Paul McCarthy
Paul McCarthy | |
---|---|
Nationality | American |
Education | San Francisco Art Institute University of Southern California |
Known for | Performance art |
Notable work | Sailor's Meat from 1975, The Garden from 1991 |
Paul McCarthy (born August 4, 1945 in Salt Lake City, Utah) is a contemporary artist who lives and works in Los Angeles, California.
Life
McCarthy studied art at the University of Utah in 1969. He went on to study at the San Francisco Art Institute receiving a BFA in painting. In 1972 he studied film, video, and art at the University of Southern California receiving an MFA. From 1982 to 2002 he has taught performance, video, installation, and performance art history at the University of California, Los Angeles. McCarthy currently works mainly in video and sculpture.

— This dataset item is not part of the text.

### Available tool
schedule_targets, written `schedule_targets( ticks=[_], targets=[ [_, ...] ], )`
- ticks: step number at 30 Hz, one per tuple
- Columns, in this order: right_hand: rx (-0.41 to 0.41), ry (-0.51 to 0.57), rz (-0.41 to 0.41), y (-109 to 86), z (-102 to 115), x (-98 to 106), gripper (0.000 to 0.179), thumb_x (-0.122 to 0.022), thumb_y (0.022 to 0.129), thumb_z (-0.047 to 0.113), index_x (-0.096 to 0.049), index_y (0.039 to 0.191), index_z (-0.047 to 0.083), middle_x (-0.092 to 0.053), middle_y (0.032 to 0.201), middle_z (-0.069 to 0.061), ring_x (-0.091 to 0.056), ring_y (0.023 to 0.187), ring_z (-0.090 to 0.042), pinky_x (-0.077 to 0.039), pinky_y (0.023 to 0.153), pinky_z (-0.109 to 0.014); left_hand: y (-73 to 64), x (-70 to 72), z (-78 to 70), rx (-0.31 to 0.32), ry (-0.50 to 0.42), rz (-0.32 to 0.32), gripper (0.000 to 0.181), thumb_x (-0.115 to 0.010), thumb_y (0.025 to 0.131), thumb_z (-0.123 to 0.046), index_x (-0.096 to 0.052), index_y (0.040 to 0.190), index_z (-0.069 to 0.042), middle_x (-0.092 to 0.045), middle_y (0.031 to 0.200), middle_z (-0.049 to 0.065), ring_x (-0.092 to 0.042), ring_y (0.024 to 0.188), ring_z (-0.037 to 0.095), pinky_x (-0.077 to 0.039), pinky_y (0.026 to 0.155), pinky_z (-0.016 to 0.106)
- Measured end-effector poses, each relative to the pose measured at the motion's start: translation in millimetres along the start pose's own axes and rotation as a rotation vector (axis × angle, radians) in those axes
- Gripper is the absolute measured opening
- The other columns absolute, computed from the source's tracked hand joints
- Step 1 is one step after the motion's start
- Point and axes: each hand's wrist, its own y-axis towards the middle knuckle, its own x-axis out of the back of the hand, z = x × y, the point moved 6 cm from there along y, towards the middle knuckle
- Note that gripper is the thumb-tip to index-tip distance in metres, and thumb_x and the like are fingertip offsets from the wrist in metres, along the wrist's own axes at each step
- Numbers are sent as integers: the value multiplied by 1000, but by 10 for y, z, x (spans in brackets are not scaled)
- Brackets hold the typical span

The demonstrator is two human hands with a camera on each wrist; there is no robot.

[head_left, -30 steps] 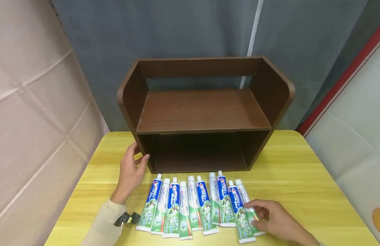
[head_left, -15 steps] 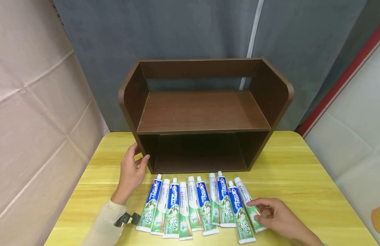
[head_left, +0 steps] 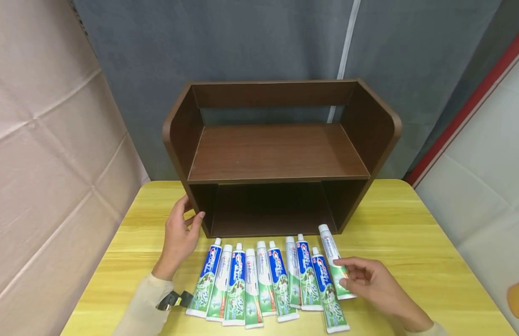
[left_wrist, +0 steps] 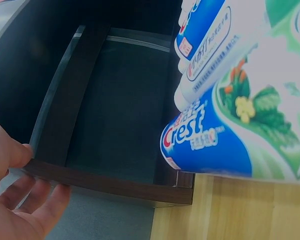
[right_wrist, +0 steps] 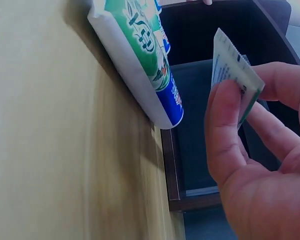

Originally formally trained as a painter, McCarthy's main interest lies in everyday activities and the mess created by them.[1] Much of his work in the late 1960s, such as Mountain Bowling (1969) and Hold an Apple in Your Armpit (1970) are similar to the work of Happenings founder Allan Kaprow, with whom McCarthy had a professional relationship.[1]
Work
Paul McCarthy misleadingly is often considered to be influenced by the Viennese Actionism. Although by his own statement the happenings of the group were known to him in the 1970s, he sees a clear difference between the self-injurious actions of the Viennese and his own performances: "Vienna is not Los Angeles. My work came out of kids' television in Los Angeles. I didn' t go through Catholicism and World War II as a teenager, I didn' t live in a European environment. People make references to Viennese art without really questioning the fact that there is a big difference between ketchup and blood. I never thought of my work as shamanistic. My work is more about being a clown than a shaman."[2] In his early works, McCarthy sought to break the limitations of painting by using the body as a paintbrush or even canvas; later, he incorporated bodily fluids or food as substitutes into his works. In a 1974 video, Painting, Wall Whip, he painted with his head and face, "smearing his body with paint and then with ketchup, mayonnaise or raw meat and, in one case, feces."[3] His work evolved from painting to transgressive performance art, psychosexual events intended to fly in the face of social convention, testing the emotional limits of both artist and viewer. An example of this is his 1976 piece Class Fool, where McCarthy threw himself around a ketchup spattered classroom at the University of California, San Diego until dazed and injured. He then vomited several times and inserted a Barbie doll into his rectum.[1] The piece ended when the audience could no longer stand to watch his performance.[1]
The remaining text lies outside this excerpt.